The ML models, once deployed into the functions throughout the system, could potentially have a direct impact on the behaviour of the system, which may lead to improved or degraded performance. The capability and performance of the ML model are determined by every operational phase of its lifecycle (including training, emulation, deployment, and inference phases), therefore the AI/ML capabilities need to be operable, manageable, and accountable for each phase.
The 3GPP WG SA5 (or in short referred to as "SA5") has initially started the work to develop specifications for AI/ML management as part of the Rel-17 Management Data Analytics (MDA) work item and concluded then that a generic mechanism for managing the ML training for any kind of AI/ML enabled capabilities is needed (i.e., not just restricted to Management Data Analytics. The Rel-17 MDA specifications are documented in TS 28.104 while the specifications for AI/ML management are documented separately in TS 28.105. In Rel-18, SA5 continued the AI/ML management specifications development work starting with a dedicated comprehensive study which has recently been completed and documented in TR 28.908. The study describes the concepts and operational workflow, as well as addresses a wide range of use cases (capabilities) along with the corresponding potential requirements and solutions. As a progression from the successfully completed and detailed study, SA5 moved forward and started normative work which is currently progressing.
SA5 has already made good progress in specifying management services for managing AI/ML capabilities. The specification work continues to be documented in TS 28.105 in Rel-18. The Release 18 version of the 3GPP TS 28.105 is planned to be completed and published during the first quarter of 2024.

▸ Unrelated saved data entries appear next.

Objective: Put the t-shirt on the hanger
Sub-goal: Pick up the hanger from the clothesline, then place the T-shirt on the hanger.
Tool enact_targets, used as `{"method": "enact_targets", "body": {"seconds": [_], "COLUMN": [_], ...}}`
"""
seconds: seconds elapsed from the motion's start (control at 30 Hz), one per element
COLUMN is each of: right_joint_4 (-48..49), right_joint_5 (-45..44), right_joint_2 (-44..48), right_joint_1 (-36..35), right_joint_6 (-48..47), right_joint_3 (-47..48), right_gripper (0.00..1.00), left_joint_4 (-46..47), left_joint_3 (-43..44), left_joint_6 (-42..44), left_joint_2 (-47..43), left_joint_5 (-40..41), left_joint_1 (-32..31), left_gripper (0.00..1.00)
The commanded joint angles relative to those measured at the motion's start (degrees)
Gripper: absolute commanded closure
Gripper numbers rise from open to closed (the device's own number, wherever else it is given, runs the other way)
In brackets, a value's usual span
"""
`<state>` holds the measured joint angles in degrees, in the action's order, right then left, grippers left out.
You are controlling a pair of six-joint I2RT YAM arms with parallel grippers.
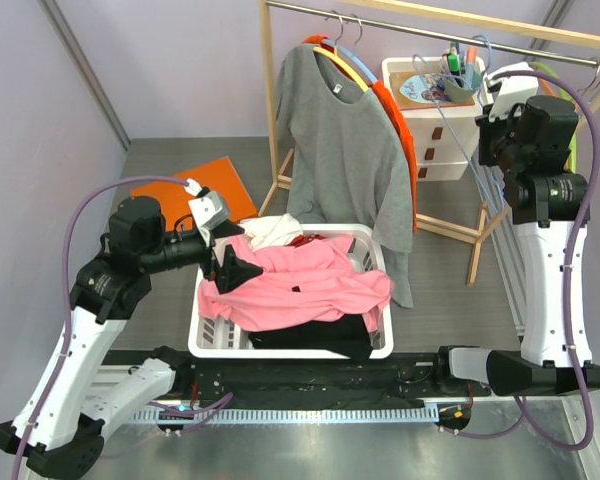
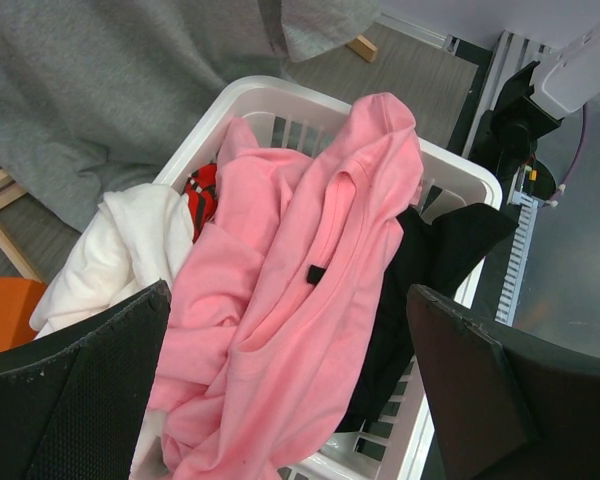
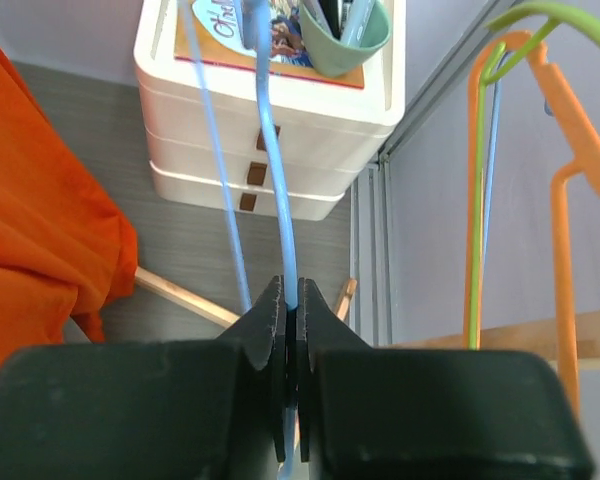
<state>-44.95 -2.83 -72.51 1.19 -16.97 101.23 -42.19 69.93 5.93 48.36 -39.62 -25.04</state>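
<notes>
The pink t-shirt [image 1: 305, 280] lies crumpled on top of the clothes in the white basket [image 1: 208, 343]. In the left wrist view the t-shirt [image 2: 310, 200] shows its neckline and small dark label [image 2: 315, 272]. My left gripper [image 1: 230, 268] is open and empty, hovering just above the shirt's left part, one finger on each side [image 2: 286, 296]. My right gripper [image 1: 487, 122] is raised by the rack. It is shut [image 3: 290, 300] on the wire of the light-blue hanger [image 3: 277, 150], whose thin wire runs past the white drawers [image 1: 448, 128].
A grey long-sleeved shirt [image 1: 340, 150] and an orange garment [image 1: 404, 130] hang on the wooden rack. A lime-green hanger [image 3: 477, 200] and an orange hanger [image 3: 564, 230] hang at its right end. The basket also holds a white garment [image 2: 110, 250] and a black one [image 2: 430, 260]. An orange board [image 1: 195, 188] lies at the back left.
</notes>
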Motion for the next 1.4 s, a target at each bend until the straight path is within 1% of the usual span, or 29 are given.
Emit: {"method": "enact_targets", "body": {"seconds": [0.0, 0.03, 0.13, 0.2, 0.23, 0.33, 0.5, 0.6, 0.7, 0.73, 0.77, 0.8, 0.87, 0.9, 1.0, 1.1, 1.17, 1.2, 1.23, 1.27, 1.3, 1.33, 1.37], "right_joint_4": [7.9, 10.6, 14.0, 14.7, 15.8, 18.2, 18.2, 14.1, 6.6, 2.7, 1.2, -1.4, -3.5, -5.4, -8.8, -10.4, -11.5, -13.7, -15.6, -18.2, -23.7, -26.7, -29.0], "right_joint_5": [1.9, 2.1, 2.1, 2.0, 4.0, 4.9, 5.3, 5.3, 7.4, 7.8, 8.5, 11.2, 14.7, 17.9, 22.8, 23.7, 26.6, 28.5, 34.1, 37.3, 40.2, 43.6, 48.0], "right_joint_2": [1.9, 3.5, 6.1, 7.0, 8.2, 10.6, 12.1, 12.9, 14.9, 15.9, 17.2, 20.1, 24.0, 27.7, 32.0, 35.1, 34.5, 33.8, 30.9, 29.0, 26.6, 24.5, 19.8], "right_joint_1": [0.6, 0.6, 0.6, 0.6, 0.6, 0.6, 0.6, 0.6, 0.6, 0.6, 0.6, 0.6, 0.6, 0.6, 0.6, 0.6, 0.6, 0.6, 0.5, 0.7, 0.7, 0.7, 0.7], "right_joint_6": [1.1, 1.6, 2.0, 2.1, 2.0, 2.3, 2.5, 1.0, -0.2, 0.0, 0.1, -0.3, -1.4, -2.1, -3.2, -3.8, -4.3, -4.5, -5.1, -6.3, -7.4, -8.7, -10.9], "right_joint_3": [-1.7, -3.7, -6.4, -7.1, -8.0, -9.6, -9.8, -8.3, -6.7, -6.4, -6.3, -6.7, -7.4, -7.7, -6.7, -4.3, -2.2, 0.4, 1.9, 3.3, 6.4, 7.6, 8.4], "right_gripper": [0.99, 0.99, 0.99, 0.99, 0.99, 0.99, 0.99, 0.99, 0.99, 0.99, 0.99, 0.99, 0.99, 0.99, 0.99, 0.99, 0.99, 0.99, 0.99, 0.99, 0.99, 0.99, 0.99], "left_joint_4": [2.6, 2.5, 2.5, 2.6, 2.6, 2.6, 2.7, 2.2, 1.1, 1.0, 0.7, 0.4, 0.4, 0.4, -0.1, -0.8, -0.4, -0.4, -0.2, -0.2, -0.4, -1.0, -2.4], "left_joint_3": [0.6, 0.6, 0.6, 0.7, 0.8, 0.5, 0.5, 0.4, 0.1, -0.1, -0.3, -0.8, -1.6, -2.5, -3.7, -4.6, -5.2, -5.6, -5.9, -5.9, -5.9, -5.9, -5.8], "left_joint_6": [-0.5, -0.4, -0.3, -0.2, -0.1, -0.1, -0.3, 0.0, 0.9, 1.2, 1.4, 1.8, 2.3, 2.4, 1.8, 0.4, -0.1, 0.0, 0.0, 0.0, 0.0, 0.2, 0.3], "left_joint_2": [-0.1, -0.2, 0.2, 0.3, 0.4, 0.5, 0.6, 0.3, 0.2, 0.2, 0.0, -0.5, -1.2, -1.9, -3.4, -4.5, -5.7, -6.0, -6.8, -6.9, -6.9, -6.8, -6.2], "left_joint_5": [-0.7, -0.7, -0.7, -0.7, -0.6, -0.3, 0.1, 0.7, 0.6, 0.6, 0.3, -0.5, -0.6, -0.4, 0.6, -0.6, 0.2, 0.6, 1.6, 2.5, 3.3, 3.9, 6.3], "left_joint_1": [0.3, 0.3, 0.3, 0.2, 0.3, 0.2, 0.3, 0.3, 0.2, 0.3, 0.3, 0.3, 0.3, 0.3, 0.2, 0.2, 0.3, 0.3, 0.3, 0.2, 0.3, 0.3, 0.3], "left_gripper": [0.0, 0.0, 0.0, 0.0, 0.0, 0.0, 0.0, 0.0, 0.0, 0.0, 0.0, 0.0, 0.0, 0.0, 0.0, 0.0, 0.0, 0.0, 0.0, 0.0, 0.0, 0.0, 0.01]}}
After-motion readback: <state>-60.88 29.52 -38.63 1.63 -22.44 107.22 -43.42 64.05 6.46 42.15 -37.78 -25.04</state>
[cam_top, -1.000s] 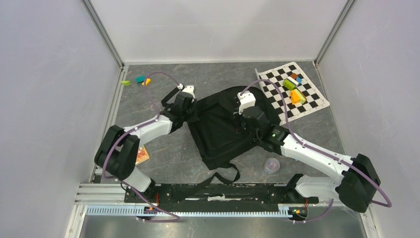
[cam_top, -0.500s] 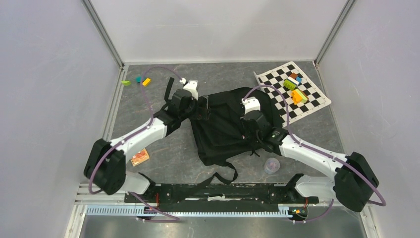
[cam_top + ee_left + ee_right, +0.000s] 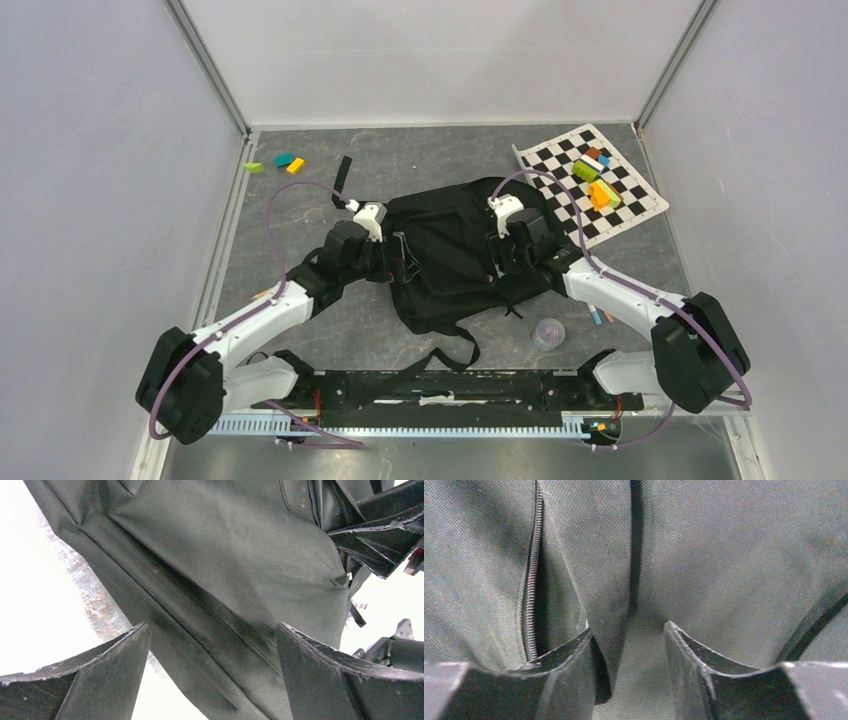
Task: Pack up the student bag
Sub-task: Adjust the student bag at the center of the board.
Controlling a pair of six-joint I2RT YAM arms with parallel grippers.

Multi-vendor interaction with flexibility of solutions
Deploying an ML model from a vendor into a function of another vendor is concerning and may require future further investigations and discussions which are beyond the scope of current SA5 specifications. The concerns are that this deployment may cause unpredictable complexities, including e.g., exposure of the proprietary details of ML model and associated algorithm which could lead to potential security risks to both the ML model and AI/ML inference function, and open the door for model re-engineering. Therefore, SA5 agreed to define a manageable entity in a more abstract manner around the ML model, which is called “ML entity”. The ML entity is manageable as a single composite entity, it is either an ML model or an entity containing an ML model and the ML model-related metadata. This abstraction facilitates and brings implementation flexibility while still enabling the required management capabilities.
AI/ML operational workflow
SA5 has agreed on the generic AI/ML operational workflow for an ML entity in the normative phase, as depicted in Figure 2.
Figure 2: AI/ML operational workflow
The workflow involves four main phases; training, emulation, deployment, and inference phase. The main tasks involved in each phase are briefly described below:
Training phase:
- ML training: training, including initial training and re-training, of an ML entity or a group of ML entities. It also includes validation of the trained ML entity to evaluate the performance variance when the ML entity performs on the training data and validation data. If the validation result does not meet the expectation (e.g., the variance is not acceptable), the ML entity needs to be re-trained. The ML training is the initial phase of the workflow.
- ML testing: testing of the validated ML entity to evaluate the performance of the trained ML entity when it performs on testing data. If the testing result meets the expectation, the ML entity may proceed to the next phase, otherwise the ML entity may need to be re-trained.
Emulation phase:
- ML emulation: running an ML entity or AI/ML inference function for inference in an emulation environment. The purpose is to evaluate the inference performance of the ML entity or AI/ML inference function in the emulation environment prior to applying it to the target operational network or system.
NOTE: The emulation phase is considered optional and can be skipped in the AI/ML operational workflow.
Deployment phase:
- ML entity loading: loading of a trained ML entity into the target AI/ML inference function which will use it for inference.
NOTE: The deployment phase may not be needed in some cases, for example when the training function and inference function are co-located.
Inference phase:
- AI/ML inference: performing inference using the ML entity by the AI/ML inference function.
AI/ML management capabilities
The AI/ML management study (TR 28.908) discussed and concluded more than 40 use cases related to the management of AI/ML, which are being categorized into the management capabilities for the four corresponding operational phases in the AI/ML workflow. The management capabilities are briefly described below for each of the corresponding operational phases while the concrete list of all use cases is listed in Table 1.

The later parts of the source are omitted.